Manitoba NDP turmoil sees some key staff members head for Alberta

The rise of Alberta's New Democrats is prompting a growing number of Manitoba Premier Greg Selinger's key staff members to head west.
Several former Manitoba NDP brass are heading to Alberta for new jobs. ( John Woods/Canadian Press)

The rise of Alberta's New Democrats is prompting a growing number of Manitoba Premier Greg Selinger's key staff members to head west.

It's a study in contrasts — the ascendant Alberta NDP making history, compared to a Manitoba NDP government that has suffered from infighting and low polling numbers after 15 years in power.

Selinger started losing top advisers last December, after five senior cabinet ministers challenged his leadership in a contest he ended up winning by the narrowest of margins.

His chief of staff, his caucus director, his communications chief and more parted ways with the premier in the ensuing months.

Some ended up in Alberta, where the NDP won power for the first time earlier this month.

Sally Housser, who was Selinger's press secretary, took on the same role for Rachel Notley during the Alberta election. She has since signed on with a public relations firm doing work in Alberta.

Selinger's top adviser, Anna Rothney, and his caucus director, Jen Anthony, have taken up roles with the Alberta NDP.

The exodus continued this week, as Peter Dalla-Vicenza, Selinger's acting issues management director, and Brent Dancey, a special adviser to cabinet on energy issues, served notice they are leaving to work in Alberta.

Some of those who left also played key roles in successful Manitoba NDP election campaigns in 2007 and 2011. The next election is slated for April.

But Selinger's new chief of staff, Jeremy Read, said there is no reason to worry. Younger staffers who have learned from the departed staff are moving up the chain.

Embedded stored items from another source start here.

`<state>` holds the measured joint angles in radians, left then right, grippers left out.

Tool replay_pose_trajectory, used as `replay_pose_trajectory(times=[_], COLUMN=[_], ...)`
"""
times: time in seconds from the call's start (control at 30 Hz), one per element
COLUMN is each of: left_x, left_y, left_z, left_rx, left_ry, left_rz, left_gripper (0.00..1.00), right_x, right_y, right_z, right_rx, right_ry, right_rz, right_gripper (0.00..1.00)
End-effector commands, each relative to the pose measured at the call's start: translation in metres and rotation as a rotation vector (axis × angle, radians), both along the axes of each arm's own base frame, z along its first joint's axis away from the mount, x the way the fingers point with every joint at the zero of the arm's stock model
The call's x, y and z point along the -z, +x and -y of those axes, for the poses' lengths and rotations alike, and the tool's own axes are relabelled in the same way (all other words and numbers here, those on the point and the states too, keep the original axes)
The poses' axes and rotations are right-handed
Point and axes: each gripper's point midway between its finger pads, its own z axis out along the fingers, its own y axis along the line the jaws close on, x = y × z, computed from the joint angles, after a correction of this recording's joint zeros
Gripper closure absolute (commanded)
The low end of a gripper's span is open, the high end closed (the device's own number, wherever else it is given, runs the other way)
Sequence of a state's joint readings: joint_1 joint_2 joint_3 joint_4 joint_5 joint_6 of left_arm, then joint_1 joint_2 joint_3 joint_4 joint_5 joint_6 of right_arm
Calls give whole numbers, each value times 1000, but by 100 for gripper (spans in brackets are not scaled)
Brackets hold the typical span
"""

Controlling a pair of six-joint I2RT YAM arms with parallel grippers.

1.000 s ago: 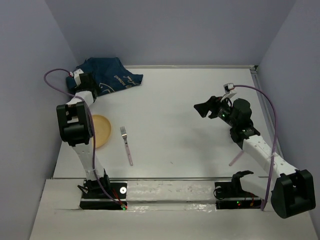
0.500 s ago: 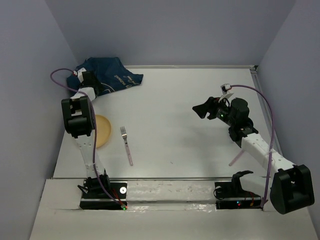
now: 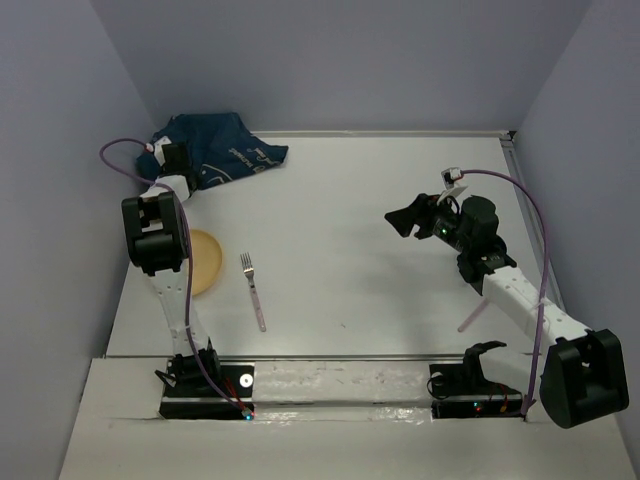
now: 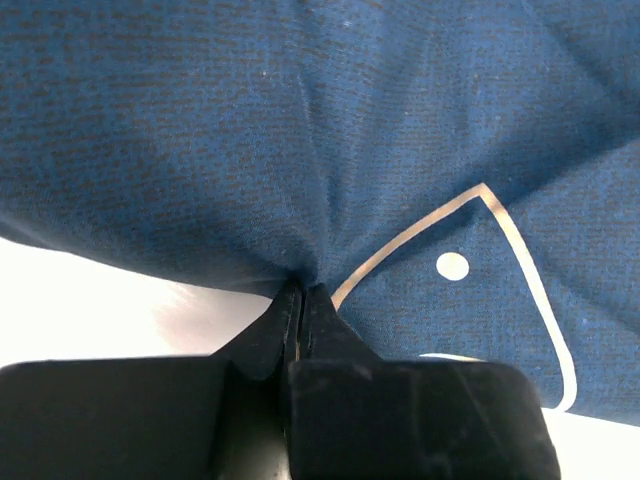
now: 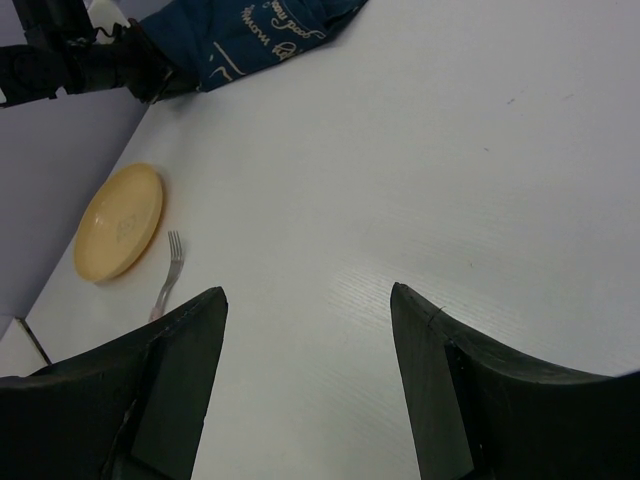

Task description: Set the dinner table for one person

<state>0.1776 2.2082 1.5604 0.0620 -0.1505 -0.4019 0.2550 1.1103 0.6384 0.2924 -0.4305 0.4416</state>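
Observation:
A crumpled dark blue cloth mat (image 3: 228,150) with white script lies at the far left corner of the white dinner table (image 3: 340,190). My left gripper (image 3: 190,172) is shut on the mat's near edge. In the left wrist view the jaws (image 4: 303,292) pinch a fold of the blue fabric (image 4: 400,150). A yellow plate (image 3: 202,262) and a fork (image 3: 253,290) lie near the left front. My right gripper (image 3: 405,218) hangs open above the table's right half, holding nothing. From its wrist view (image 5: 308,300) I see the plate (image 5: 120,222), fork (image 5: 168,270) and mat (image 5: 260,35).
Grey-blue walls close the table on the left, back and right. A metal rail (image 3: 525,220) runs along the right edge. Purple cables loop from both wrists. A pale pink stick-like thing (image 3: 472,316) lies under the right arm.
My left gripper has closed on the mat's edge, and the cloth has bunched slightly toward it. The right arm has barely moved and stays open.

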Motion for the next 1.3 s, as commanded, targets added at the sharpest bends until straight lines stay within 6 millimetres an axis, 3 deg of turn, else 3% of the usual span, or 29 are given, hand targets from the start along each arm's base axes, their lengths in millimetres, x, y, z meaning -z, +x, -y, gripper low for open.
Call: replay_pose_trajectory(times=[0.0,0.13,0.17,0.23,0.3,0.33,0.43,0.47,0.53,0.57,0.67,0.73,0.77,0.8,0.87,0.9,0.97,1.07,1.1,1.17,1.2,1.23,1.27], left_x=[-35,-76,-95,-115,-150,-162,-211,-231,-265,-276,-299,-303,-328,-312,-322,-317,-286,-240,-228,-207,-202,-202,-202], left_y=[13,25,31,36,40,39,36,31,23,16,2,-15,-24,-32,-44,-48,-59,-73,-79,-87,-88,-87,-86], left_z=[15,62,85,100,138,174,210,230,249,265,287,301,306,313,325,333,356,376,386,393,395,394,391], left_rx=[70,174,219,252,314,390,440,482,515,540,563,564,567,574,611,626,670,696,708,722,727,730,730], left_ry=[6,-27,-40,-49,-71,-104,-180,-213,-258,-271,-289,-350,-431,-479,-537,-547,-569,-581,-590,-603,-598,-587,-547], left_rz=[73,181,223,263,331,355,451,488,557,575,628,650,736,717,768,758,692,610,586,556,547,549,555], left_gripper=[100,100,100,100,100,100,100,100,100,100,100,100,100,100,100,100,100,100,96,81,56,45,16], right_x=[-22,-19,-19,-19,-16,-16,-16,-16,-15,-15,-13,-12,-11,-10,-8,-6,0,11,16,21,25,27,34], right_y=[4,6,6,6,8,8,8,9,10,10,12,12,14,14,17,17,22,26,29,32,33,34,37], right_z=[-3,-4,-4,-4,-3,-3,-3,-2,0,0,2,4,5,6,7,8,9,12,14,17,18,19,21], right_rx=[-10,-13,-13,-11,-7,-7,-8,2,12,14,27,39,51,55,67,71,84,100,119,135,140,148,162], right_ry=[15,15,14,14,8,7,3,0,-5,-7,-14,-17,-21,-25,-31,-34,-46,-71,-83,-97,-105,-111,-129], right_rz=[65,55,54,54,50,49,52,53,53,51,44,40,39,34,26,14,-7,-50,-67,-80,-95,-102,-126], right_gripper=[28,28,28,28,28,28,27,27,27,26,26,25,24,23,22,21,20,19,18,17,16,16,15])
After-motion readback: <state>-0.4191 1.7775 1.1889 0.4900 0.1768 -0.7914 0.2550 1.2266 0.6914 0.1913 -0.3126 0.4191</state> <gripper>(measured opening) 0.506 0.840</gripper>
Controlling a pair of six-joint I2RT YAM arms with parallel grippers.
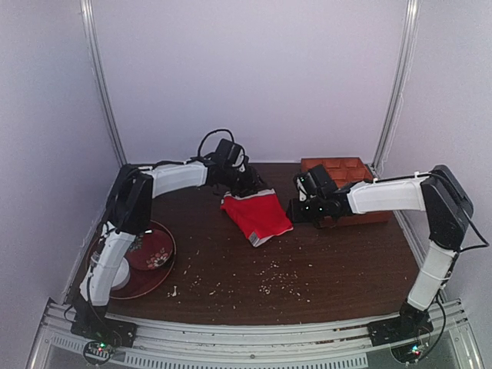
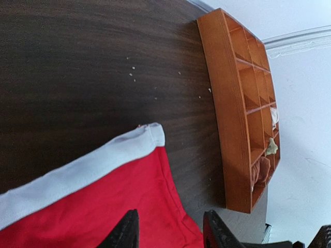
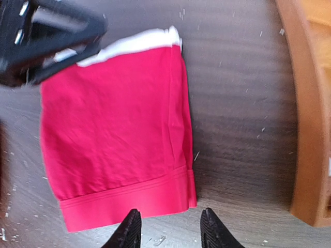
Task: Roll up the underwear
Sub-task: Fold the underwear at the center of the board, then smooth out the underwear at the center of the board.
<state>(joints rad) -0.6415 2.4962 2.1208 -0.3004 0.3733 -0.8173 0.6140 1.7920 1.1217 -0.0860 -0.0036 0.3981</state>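
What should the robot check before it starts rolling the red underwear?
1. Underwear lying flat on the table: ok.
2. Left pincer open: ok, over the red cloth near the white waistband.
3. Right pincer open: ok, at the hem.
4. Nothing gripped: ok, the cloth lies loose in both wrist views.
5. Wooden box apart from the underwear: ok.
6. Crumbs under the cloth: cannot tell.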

"A number of (younger people) that they've mentored through a couple of campaigns are around, and are experienced and talented people," he said.

Royce Koop, who teaches political science at the University of Manitoba, said it's not unusual for governments to lose staff, but the volume of departures may be a sign that staffers are worried about the Manitoba NDP's chances.

"It certainly would seem to indicate that people don't have as much confidence in (Selinger's) ability to win the next election as perhaps they used to, but ... people do come and go out of these jobs."

The departures have stirred up controversy in Manitoba because seven of the workers who left in recent months received a total of $670,000 in severance payments — an amount the Opposition has called the public price tag of the NDP's inner turmoil.

Dalla-Vicenza and Dancey did not receive any severance, Read said.